**WHAT THIS TASK INVOLVES**. Every line of the listing below must be printed again exactly, apart from its pictures.

**SOURCE DATA**.
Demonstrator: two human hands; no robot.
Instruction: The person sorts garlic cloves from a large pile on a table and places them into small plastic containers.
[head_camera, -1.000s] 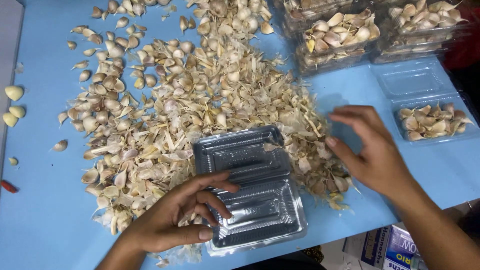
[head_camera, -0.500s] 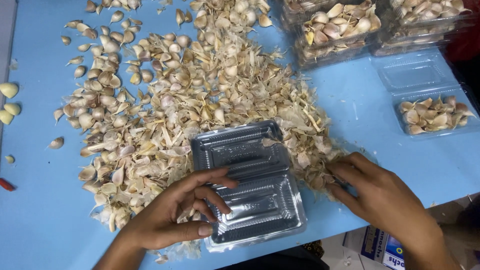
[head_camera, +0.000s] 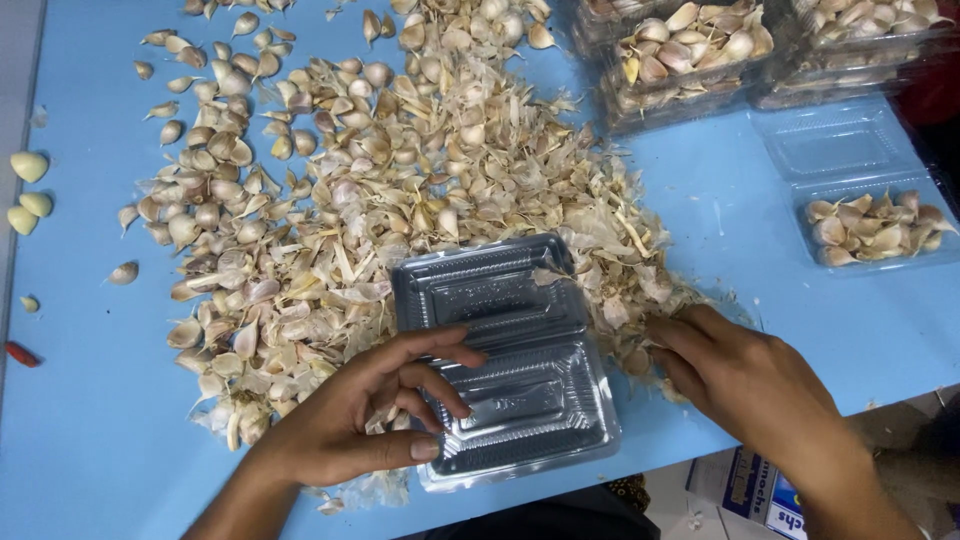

**EXERCISE RESPONSE**.
Demonstrator: two human hands; no robot.
Instruction: The person sorts garlic cloves from a large pile on a table and places them into small plastic containers.
[head_camera, -1.000s] 
[head_camera, -0.500s] 
[head_camera, +0.000s] 

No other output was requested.